INSTRUCTIONS FOR THE TASK: The full listing, exactly as written and with no images, is the expected output.

GIVEN MATERIAL:
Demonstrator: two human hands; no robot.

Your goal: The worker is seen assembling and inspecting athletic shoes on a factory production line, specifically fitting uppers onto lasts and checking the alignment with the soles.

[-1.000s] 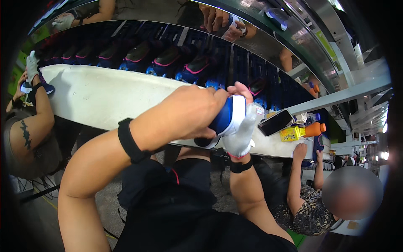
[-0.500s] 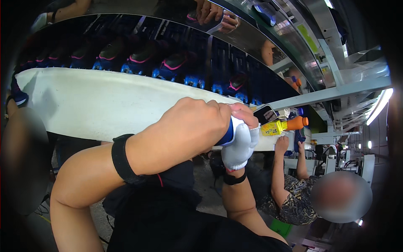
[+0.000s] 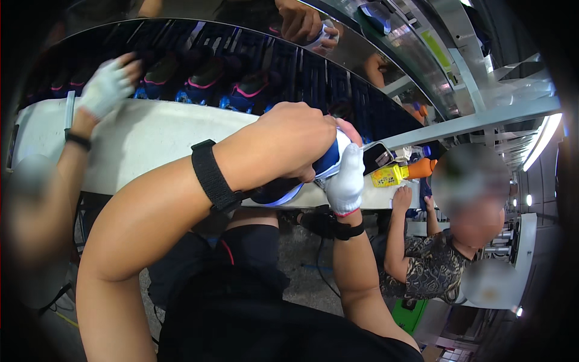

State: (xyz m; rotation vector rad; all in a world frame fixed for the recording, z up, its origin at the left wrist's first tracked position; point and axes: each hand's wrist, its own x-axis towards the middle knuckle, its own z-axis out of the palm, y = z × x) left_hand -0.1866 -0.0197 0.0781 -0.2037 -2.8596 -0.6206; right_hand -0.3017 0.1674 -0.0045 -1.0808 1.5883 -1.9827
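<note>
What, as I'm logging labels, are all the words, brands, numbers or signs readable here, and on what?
None can be read.
Yellow package: dark printing, too small to read.
Held shoe: no legible text on the part showing.
Co-worker's patterned shirt: no legible words.

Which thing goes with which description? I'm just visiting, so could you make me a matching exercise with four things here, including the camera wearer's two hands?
Things:
1. Wearer's left hand
2. Wearer's right hand
3. Held sneaker
4. Row of shoes

Descriptions:
a. dark with pink trim, beyond the white bench
b. partly covered by a white glove
c. wears no glove
d. blue and white, between the wearer's hands

Right pairs: 1-c; 2-b; 3-d; 4-a
</note>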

TASK SOLUTION:
Demonstrator: two human hands; no robot.

Your goal: The worker is seen assembling and inspecting athletic shoes on a factory production line, specifically fitting uppers onto lasts and checking the alignment with the soles.

[-1.000s] 
[-0.500s] 
[+0.000s] 

State: (xyz m; rotation vector rad; all in a world frame fixed for the recording, z up, its origin at the left wrist's first tracked position; point and axes: each hand's wrist, its own x-axis towards the middle knuckle, its own z-axis out of the palm, y = z × x) left_hand -0.1866 -0.0197 0.0781 -0.2037 -2.8596 -0.6206; right_hand -0.3017 0.1674 -0.0045 -1.0808 1.5883 -1.9827
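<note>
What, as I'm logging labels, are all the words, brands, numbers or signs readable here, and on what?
None can be read.
Yellow package: dark printing, too small to read.
Held shoe: no legible text on the part showing.
Co-worker's patterned shirt: no legible words.

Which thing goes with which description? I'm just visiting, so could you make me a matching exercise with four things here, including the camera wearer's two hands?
Things:
1. Wearer's left hand
2. Wearer's right hand
3. Held sneaker
4. Row of shoes

Descriptions:
a. dark with pink trim, beyond the white bench
b. partly covered by a white glove
c. wears no glove
d. blue and white, between the wearer's hands

Right pairs: 1-c; 2-b; 3-d; 4-a
</note>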

This exercise requires no further output.